### Problem requirements
When the line with "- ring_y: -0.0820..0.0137" appears below, start repeating lines exactly, and keep going through the line with "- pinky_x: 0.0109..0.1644"; add nothing outside that span.

### Records contained in a dataset
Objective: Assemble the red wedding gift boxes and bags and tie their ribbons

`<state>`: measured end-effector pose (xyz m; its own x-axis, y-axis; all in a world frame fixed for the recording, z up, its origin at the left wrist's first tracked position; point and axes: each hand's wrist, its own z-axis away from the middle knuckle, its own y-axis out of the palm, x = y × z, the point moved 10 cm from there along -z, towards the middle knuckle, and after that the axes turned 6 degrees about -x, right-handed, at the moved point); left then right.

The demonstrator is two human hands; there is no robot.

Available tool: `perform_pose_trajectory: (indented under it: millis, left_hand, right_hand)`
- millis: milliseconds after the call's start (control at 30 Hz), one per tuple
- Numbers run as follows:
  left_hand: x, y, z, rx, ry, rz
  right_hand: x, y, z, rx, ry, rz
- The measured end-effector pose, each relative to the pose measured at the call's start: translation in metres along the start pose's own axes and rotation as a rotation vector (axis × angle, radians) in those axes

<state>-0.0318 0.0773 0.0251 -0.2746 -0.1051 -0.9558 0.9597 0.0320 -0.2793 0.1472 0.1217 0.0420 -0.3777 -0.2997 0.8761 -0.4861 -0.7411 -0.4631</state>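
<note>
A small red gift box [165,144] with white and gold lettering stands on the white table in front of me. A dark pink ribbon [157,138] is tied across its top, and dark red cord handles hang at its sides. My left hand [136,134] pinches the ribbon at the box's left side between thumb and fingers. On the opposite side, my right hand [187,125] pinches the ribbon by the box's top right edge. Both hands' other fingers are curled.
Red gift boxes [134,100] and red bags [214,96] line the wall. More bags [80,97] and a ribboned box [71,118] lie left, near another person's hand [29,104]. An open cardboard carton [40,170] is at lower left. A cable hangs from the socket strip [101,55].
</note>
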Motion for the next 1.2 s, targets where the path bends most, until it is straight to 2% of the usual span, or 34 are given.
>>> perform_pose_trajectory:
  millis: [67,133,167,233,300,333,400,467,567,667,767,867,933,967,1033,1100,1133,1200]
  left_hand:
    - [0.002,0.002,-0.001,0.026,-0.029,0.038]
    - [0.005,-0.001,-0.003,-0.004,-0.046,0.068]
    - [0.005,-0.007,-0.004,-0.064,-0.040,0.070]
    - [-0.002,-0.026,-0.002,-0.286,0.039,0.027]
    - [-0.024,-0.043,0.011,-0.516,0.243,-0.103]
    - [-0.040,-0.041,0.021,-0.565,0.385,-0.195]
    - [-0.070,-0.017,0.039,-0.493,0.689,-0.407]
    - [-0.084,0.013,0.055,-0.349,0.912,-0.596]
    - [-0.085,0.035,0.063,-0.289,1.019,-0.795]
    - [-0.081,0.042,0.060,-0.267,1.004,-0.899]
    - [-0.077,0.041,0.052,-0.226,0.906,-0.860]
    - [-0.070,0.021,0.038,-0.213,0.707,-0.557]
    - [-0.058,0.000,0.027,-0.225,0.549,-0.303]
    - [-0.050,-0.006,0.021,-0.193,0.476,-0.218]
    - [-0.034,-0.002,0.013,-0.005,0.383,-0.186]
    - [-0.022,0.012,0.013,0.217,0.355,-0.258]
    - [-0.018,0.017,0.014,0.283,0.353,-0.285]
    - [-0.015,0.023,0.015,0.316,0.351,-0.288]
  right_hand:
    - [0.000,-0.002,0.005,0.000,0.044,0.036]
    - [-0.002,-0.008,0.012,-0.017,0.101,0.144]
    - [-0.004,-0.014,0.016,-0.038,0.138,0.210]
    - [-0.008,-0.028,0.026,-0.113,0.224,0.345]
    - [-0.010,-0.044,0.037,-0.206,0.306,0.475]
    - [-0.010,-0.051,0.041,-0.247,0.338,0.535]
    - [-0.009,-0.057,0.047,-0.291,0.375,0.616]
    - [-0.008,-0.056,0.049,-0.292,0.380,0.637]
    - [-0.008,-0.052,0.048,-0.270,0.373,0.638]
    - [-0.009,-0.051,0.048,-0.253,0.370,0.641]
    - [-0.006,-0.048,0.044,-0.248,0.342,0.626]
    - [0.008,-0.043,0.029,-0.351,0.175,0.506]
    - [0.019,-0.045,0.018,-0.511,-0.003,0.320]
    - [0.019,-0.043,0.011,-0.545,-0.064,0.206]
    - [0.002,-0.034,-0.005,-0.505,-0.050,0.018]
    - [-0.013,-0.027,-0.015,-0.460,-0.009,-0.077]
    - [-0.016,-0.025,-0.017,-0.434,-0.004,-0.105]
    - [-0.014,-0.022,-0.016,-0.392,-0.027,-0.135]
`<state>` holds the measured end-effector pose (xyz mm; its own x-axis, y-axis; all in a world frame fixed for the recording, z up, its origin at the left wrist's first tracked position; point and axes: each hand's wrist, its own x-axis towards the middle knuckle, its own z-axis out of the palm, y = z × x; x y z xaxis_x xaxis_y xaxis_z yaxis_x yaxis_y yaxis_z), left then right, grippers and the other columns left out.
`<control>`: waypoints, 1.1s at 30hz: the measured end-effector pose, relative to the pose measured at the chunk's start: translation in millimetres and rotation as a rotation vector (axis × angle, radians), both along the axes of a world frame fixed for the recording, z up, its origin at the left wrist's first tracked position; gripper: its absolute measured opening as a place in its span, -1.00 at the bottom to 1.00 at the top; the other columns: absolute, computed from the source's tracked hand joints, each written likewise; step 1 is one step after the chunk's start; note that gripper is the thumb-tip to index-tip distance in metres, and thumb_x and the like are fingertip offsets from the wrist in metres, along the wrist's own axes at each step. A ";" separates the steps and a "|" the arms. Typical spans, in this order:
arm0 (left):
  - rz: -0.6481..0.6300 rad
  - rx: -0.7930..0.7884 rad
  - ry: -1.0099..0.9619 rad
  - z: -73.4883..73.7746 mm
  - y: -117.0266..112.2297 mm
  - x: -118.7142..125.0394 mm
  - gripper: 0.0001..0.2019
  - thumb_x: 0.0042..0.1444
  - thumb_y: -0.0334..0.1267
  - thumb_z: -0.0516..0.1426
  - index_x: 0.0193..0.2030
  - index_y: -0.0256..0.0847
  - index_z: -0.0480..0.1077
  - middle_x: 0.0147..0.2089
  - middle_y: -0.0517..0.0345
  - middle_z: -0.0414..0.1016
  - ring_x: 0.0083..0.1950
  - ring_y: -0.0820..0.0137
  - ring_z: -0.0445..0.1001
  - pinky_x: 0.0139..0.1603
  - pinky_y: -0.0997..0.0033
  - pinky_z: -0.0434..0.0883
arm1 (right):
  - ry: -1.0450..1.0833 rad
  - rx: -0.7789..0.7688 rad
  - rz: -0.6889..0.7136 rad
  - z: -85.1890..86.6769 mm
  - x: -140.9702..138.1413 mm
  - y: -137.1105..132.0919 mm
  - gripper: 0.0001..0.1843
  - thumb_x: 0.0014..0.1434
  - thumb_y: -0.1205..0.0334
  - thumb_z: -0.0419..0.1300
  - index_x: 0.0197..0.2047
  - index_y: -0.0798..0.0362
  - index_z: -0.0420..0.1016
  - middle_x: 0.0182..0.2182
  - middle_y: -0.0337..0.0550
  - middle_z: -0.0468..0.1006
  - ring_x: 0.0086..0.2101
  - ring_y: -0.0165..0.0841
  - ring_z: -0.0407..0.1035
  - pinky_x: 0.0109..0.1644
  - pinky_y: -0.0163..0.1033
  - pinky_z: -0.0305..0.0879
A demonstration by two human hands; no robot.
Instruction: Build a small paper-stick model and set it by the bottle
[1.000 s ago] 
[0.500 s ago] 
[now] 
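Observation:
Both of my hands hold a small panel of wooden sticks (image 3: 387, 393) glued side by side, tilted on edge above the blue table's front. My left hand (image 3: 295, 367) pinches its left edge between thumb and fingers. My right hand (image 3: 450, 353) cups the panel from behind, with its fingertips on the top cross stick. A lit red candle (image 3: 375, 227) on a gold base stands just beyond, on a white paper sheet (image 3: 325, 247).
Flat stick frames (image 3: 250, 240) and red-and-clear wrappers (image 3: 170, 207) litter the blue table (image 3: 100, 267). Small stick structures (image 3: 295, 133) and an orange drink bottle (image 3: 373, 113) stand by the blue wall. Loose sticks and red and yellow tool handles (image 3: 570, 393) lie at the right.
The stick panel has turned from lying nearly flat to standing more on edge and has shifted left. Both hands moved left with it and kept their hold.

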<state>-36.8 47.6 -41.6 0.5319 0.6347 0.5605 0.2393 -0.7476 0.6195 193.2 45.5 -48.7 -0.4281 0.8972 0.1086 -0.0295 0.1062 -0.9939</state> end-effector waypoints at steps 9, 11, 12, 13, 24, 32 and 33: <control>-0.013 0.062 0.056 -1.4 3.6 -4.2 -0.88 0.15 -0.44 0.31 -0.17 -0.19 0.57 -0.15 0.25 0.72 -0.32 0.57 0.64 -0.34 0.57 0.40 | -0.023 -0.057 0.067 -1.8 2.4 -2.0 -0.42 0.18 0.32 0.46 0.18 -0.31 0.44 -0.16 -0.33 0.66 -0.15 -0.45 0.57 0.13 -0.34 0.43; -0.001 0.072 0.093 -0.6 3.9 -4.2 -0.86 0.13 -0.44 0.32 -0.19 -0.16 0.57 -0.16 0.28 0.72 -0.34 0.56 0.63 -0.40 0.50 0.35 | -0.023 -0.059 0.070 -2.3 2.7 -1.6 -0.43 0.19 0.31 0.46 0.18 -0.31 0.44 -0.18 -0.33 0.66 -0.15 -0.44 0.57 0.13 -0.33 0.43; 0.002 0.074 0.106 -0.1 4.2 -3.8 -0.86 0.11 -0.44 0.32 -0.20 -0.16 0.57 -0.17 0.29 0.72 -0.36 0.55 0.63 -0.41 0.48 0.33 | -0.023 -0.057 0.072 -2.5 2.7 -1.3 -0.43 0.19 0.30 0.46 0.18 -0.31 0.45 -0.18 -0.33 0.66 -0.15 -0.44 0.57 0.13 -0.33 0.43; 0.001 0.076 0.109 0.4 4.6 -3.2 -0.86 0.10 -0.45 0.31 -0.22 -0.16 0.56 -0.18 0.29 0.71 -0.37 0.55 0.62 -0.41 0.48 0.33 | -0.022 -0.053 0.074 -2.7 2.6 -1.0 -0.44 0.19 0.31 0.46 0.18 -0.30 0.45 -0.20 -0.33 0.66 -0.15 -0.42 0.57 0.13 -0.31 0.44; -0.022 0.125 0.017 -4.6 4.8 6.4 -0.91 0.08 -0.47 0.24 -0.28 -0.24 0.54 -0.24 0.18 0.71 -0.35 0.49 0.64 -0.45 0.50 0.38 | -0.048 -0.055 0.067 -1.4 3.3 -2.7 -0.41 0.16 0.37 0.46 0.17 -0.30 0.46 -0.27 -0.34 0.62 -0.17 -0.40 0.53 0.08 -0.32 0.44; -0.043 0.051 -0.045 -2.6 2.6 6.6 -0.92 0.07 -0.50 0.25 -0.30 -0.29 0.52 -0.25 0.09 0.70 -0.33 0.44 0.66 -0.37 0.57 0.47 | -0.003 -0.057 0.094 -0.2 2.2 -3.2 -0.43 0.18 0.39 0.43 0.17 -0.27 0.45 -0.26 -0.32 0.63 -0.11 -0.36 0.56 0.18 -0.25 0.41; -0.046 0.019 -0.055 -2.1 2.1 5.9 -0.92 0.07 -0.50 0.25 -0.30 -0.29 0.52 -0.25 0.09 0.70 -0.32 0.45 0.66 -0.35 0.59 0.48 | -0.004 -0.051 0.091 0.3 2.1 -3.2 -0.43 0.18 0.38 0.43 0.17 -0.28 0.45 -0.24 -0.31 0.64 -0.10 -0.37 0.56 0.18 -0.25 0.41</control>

### Task answer
  - ring_y: -0.0820..0.0137
  - ring_z: -0.0445..0.1001
  - pinky_x: 0.0139..0.1603
  - pinky_y: -0.0997..0.0033
  - pinky_z: -0.0434..0.0883
arm1 (right):
  - ry: -1.0450..1.0833 rad
  - rx: -0.7789..0.7688 rad
  - rz: -0.6889..0.7136 rad
  - z: -85.1890..86.6769 mm
  - x: -140.9702..138.1413 mm
  - y: -137.1105..132.0919 mm
  - gripper: 0.0001..0.1843
  - thumb_x: 0.0014..0.1434
  - thumb_y: -0.1205..0.0334
  - thumb_z: -0.0419..0.1300
  - index_x: 0.0197..0.2047
  - index_y: -0.0798..0.0362
  - index_z: -0.0420..0.1016
  - middle_x: 0.0182..0.2182
  - middle_y: -0.0337..0.0550
  - middle_z: -0.0468..0.1006
  - ring_x: 0.0086..0.2101
  - ring_y: -0.0165..0.0841
  - ring_z: -0.0407..0.1035
  - pinky_x: 0.0109..0.1644

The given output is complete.